▶ _Activity_: Output each line of the data word for word, from the first through the line that holds "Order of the", and leave off whatever follows.

▶ _Data excerpt_:

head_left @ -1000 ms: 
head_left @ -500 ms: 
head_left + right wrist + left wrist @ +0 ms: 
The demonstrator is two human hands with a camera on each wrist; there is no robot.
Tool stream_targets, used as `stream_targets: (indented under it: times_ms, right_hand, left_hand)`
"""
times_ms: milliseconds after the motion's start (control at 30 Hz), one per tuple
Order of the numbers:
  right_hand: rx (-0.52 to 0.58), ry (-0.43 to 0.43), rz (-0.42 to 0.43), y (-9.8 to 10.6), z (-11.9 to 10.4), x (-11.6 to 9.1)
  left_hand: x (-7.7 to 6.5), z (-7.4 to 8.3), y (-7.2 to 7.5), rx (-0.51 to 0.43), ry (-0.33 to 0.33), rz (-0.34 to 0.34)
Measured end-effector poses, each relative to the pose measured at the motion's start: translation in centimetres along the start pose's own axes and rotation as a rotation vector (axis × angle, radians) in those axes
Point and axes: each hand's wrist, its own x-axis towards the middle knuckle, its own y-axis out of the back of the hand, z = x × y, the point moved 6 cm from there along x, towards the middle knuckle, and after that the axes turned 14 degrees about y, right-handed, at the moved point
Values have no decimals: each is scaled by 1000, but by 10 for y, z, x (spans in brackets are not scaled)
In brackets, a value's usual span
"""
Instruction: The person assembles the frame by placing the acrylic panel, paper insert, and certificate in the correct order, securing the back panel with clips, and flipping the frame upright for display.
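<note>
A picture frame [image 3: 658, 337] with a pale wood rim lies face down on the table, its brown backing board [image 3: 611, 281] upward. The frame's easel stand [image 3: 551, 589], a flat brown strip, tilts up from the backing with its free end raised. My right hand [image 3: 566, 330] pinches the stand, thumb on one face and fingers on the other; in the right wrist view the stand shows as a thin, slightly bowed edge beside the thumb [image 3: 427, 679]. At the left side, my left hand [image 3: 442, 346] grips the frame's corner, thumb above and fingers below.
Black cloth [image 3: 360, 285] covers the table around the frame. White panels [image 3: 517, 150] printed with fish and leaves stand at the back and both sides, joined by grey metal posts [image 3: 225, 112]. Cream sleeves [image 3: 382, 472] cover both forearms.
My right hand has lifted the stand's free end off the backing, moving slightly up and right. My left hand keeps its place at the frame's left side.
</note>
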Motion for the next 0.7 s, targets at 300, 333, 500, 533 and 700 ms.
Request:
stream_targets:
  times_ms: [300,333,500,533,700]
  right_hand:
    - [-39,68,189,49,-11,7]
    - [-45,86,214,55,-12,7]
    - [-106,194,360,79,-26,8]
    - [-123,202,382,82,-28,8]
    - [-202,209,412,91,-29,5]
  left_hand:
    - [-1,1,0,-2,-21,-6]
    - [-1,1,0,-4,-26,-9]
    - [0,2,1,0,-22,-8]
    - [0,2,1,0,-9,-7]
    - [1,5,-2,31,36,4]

▶ _Your response_:
head_left @ -1000 ms: 
head_left @ -500 ms: 
head_left + right wrist + left wrist @ +0 ms: 
The demonstrator is two human hands with a camera on each wrist; there is no robot.
Tool stream_targets, used as `stream_targets: (indented under it: times_ms, right_hand, left_hand)`
"""
times_ms: milliseconds after the motion's start (control at 30 Hz), one per tuple
Order of the numbers:

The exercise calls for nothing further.